PARTE III: LA DOCUMENTAZIONE STATUNITENSE
8. Limiti e conseguenze degli sforzi antidroga statunitensi, un’analisi critica
8.2 I programmi nei paesi sorgente
Può essere utile cominciare esaminando perché la cocaina consumata negli Stati Uniti è coltivata e raffinata nelle Ande piuttosto che nel paese. I fattori ecologici potrebbero avere una minore importanza, dato che, contrariamente alle credenze popolari, la coca può in realtà crescere in varie condizioni climatiche ed agricole; la principale risorsa di coca per il mercato legale, alla fine del XIX secolo, era nelle piantagioni a Java, ma il governo statunitense ne faceva coltivare anche in Florida, a fini medicinali, durante la Seconda Guerra Mondiale324.

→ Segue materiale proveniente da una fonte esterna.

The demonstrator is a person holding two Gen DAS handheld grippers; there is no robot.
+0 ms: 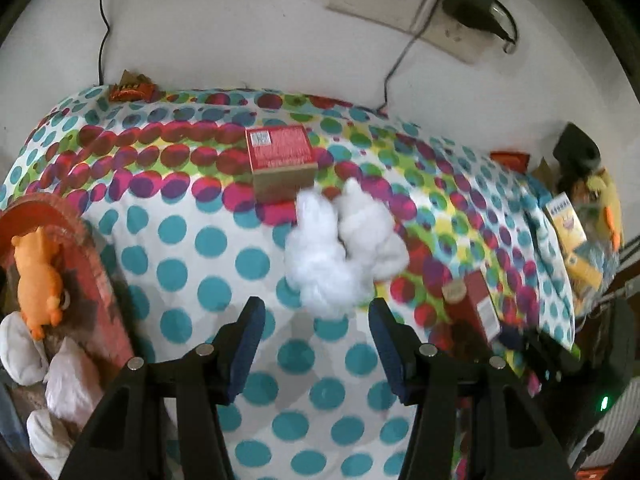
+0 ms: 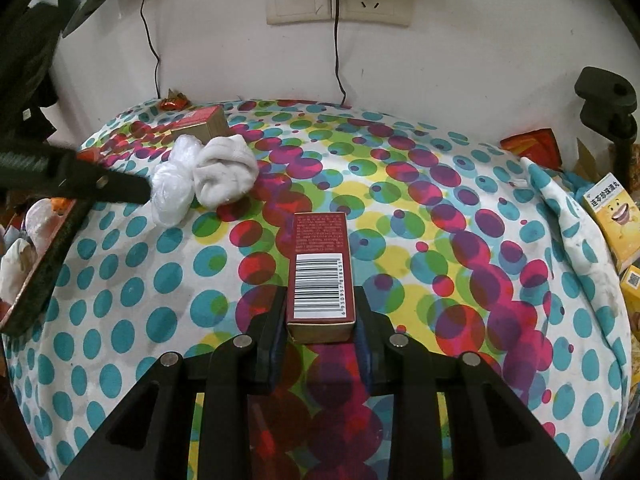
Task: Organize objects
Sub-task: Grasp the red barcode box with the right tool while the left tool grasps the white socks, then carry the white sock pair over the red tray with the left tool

Due elementi, probabilmente, possono spiegare la locazione della produzione. Innanzitutto, i fattori coinvolti nella produzione e nella lavorazione sono relativamente poco costosi nelle Ande. Per esempio, i coltivatori boliviani ricevono pochissimo compenso per il loro lavoro, rispetto alla controparte statunitense; Greenfield calcolava, nel Chapare nel 1988, guadagni per 3.50$ al giorno, meno di quanto un americano non avrebbe percepito in un’ora.
Inoltre, la coca richiedeva un lavoro intensivo ed i costi del lavoro rappresentavano circa il 75% delle spese per il primo anno325.
In secondo luogo, i rischi imposti dai governi di questi paesi sono stati spesso piuttosto modesti. I contadini rischiavano relativamente di rado di vedere il proprio raccolto distrutto; i programmi di eradicazione e nazionalizzazione (come nel caso della Bolivia), raramente raggiungevano il 5% della coltivazione di coca in tutta la regione andina. Raffinatori e distributori correva addirittura meno rischi di finire in galera, dato lo scarso potenziale d’intercettazione all’interno dei paesi.
Nonostante le preoccupazioni che uno spacciatore condannato possa cavarsela con pene leggere negli Stati Uniti, il rischio da questi corso rimane molto più alto rispetto ai coltivatori, ai raffinatori ed ai distributori nelle Ande. Una combinazione letale di corruzione, intimidazione ed indifferenza spiegano un’endemica mancanza di rigore tra le forze dell’ordine contro chiunque sia coinvolto nel traffico di droga. Eventuali campi di coca negli Stati Uniti, dunque, dovrebbero fronteggiare una serie di rischi di gran lunga maggiore.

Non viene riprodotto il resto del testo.